Я промолчал, затем Светохна повернулась ко мне.

– Но! Вы ведь были или остаётесь ещё при королевичах… знаете, наверное, Каллимаха?

Не знаю, хотела ли она покраснеть, говоря это, потому что белила не позволяли разглядеть румянца, но сделала минку девушки, которая стесняется. Меня это сильно поразило.

– Я каждый день его вижу и имею счастье с ним общаться, и служить ему переводчиком, – сказал я.

– А, таких людей земля наша не рождает! – начала она с пылом. – Под счастливым небом приходят они на свет. Как же его можно даже сравнить с теми нашими грубыми мужчинами, которые ни деликатных чувств, ни обычаев не знают и в крови не имеют. В самом деле, лучшего учителя король своим сыновьям выбрать не мог, – продолжала она с пылом дальше. – Он сам выглядит как королевич!

Мы молча слушали эти дифирамбы. Я не отвечал на них, и только через мгновение спросил, откуда она его знала.
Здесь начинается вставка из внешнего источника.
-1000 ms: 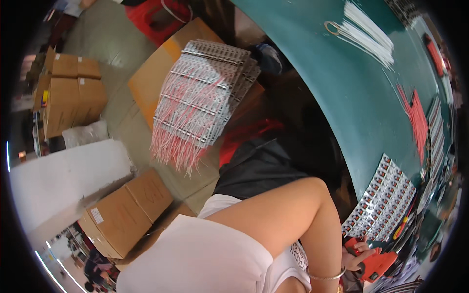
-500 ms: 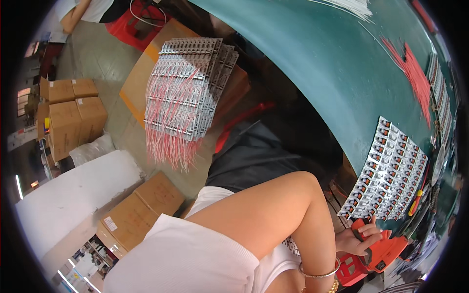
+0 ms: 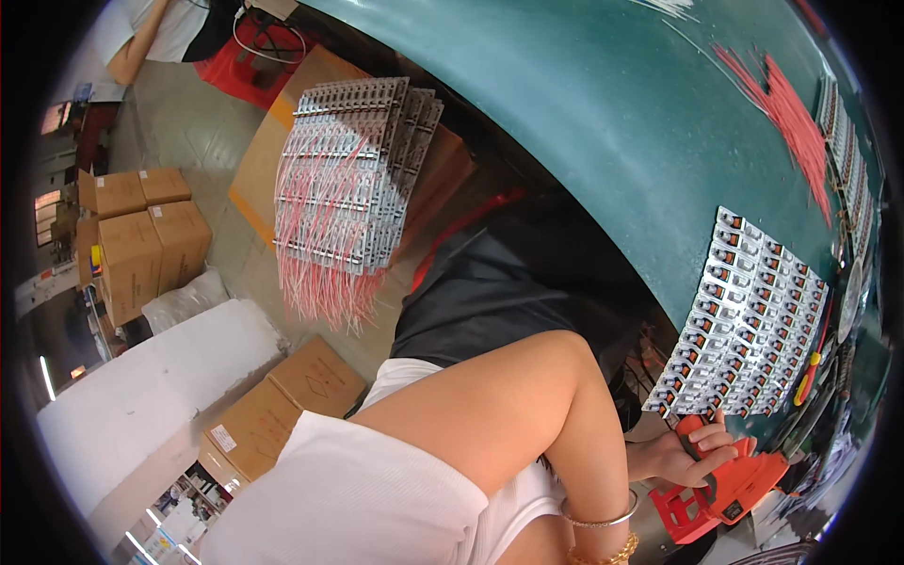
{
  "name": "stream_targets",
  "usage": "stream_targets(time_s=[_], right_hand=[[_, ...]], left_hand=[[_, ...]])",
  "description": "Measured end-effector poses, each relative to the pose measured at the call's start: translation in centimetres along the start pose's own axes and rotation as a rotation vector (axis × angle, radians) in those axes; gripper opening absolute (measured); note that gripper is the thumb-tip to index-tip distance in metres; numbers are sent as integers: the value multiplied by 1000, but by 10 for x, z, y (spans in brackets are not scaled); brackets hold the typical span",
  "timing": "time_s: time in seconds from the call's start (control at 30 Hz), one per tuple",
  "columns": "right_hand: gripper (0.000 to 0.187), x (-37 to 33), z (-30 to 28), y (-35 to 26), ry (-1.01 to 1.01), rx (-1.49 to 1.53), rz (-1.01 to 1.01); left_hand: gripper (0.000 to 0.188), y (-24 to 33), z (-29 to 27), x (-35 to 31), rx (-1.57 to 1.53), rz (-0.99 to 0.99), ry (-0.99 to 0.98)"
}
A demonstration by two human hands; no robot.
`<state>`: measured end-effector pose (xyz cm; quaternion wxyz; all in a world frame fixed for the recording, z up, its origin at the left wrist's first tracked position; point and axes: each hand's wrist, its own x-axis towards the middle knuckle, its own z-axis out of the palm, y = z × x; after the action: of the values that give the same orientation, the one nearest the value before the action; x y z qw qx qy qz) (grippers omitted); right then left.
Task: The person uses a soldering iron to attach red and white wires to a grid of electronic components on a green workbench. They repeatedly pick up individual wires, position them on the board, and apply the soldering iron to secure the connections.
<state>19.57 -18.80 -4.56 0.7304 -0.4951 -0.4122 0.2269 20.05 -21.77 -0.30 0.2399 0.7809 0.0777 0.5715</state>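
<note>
My right hand wraps its fingers round the dark grip of an orange-red power tool at the lower right. Its exact kind I cannot make out. Just beyond the fingers, a sheet of small silvery circuit boards lies on the green table, with dark and orange parts in rows. My left arm bends at the elbow across the middle. Its forearm, with bracelets at the wrist, runs out of the lower edge, so the left hand is out of view. That forearm hides part of my right arm.
A stack of wired board panels with pink-red leads rests on a cardboard box. Red wires and a screwdriver lie on the table. Cartons stand at the left; a person's arm shows beyond, near a red stool.
The view has shifted slightly, and my left elbow and forearm appear farther left. My right hand keeps its grip on the power tool beside the board sheet.
</note>
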Motion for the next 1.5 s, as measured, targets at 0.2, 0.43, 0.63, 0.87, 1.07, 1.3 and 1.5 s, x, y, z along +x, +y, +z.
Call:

Она явно забеспокоилась и, пощипывая платочек, который она держала на коленях, сказала, не подняв глаз:

– О, это долгая и интересная история! Тогда, пребывая в Покуте, я имела счастье принимать его как гостя. Он был тогда несчастным, чужим, ограбленным в Венгрии. Возможно, ему угрожали тем, что его хотели выдать папе, который наступил ему на горло; поэтому он спрятался под крылья нашего пана. Забрал его потом у меня ксендз-архиепископ, но теперь всё-таки люди о нём узнали. Не правда ли? Король его, возможно, канцлером сделает.

– Не думаю, – отвечал я холодно, – потому что иностранец не может занимать этой должности.

Видя сильное утомление на лице матери, я уже не отвечал, не желая продолжать разговора. Светохна, казалось, собиралась ответить. Она обратилась ко мне только с вопросами: “Где жил Каллимах?”, “Вместе ли с королевичами?” и “Когда бывал дома?”

Я отвечал двусмысленно, что дома его всегда было трудно застать, потому что больше он просиживал в замке при короле, а когда возвращался, тогда его всегда ждало множество людей и всегда окружала толпа.

Она сделала гримасу на это. Свидание всё-таки закончилось, но объявлением, что Светохна хотела снять себе тут дом и на какое-то время остаться в Кракове. Мне легко было догадаться, что делала она это ради Каллимаха, который гостье, должно быть, был не очень рад.

Все уже знали о его новых романах в городе, потому что без этих он жить не мог, утверждая, что поэта могла вдохновить только женщина.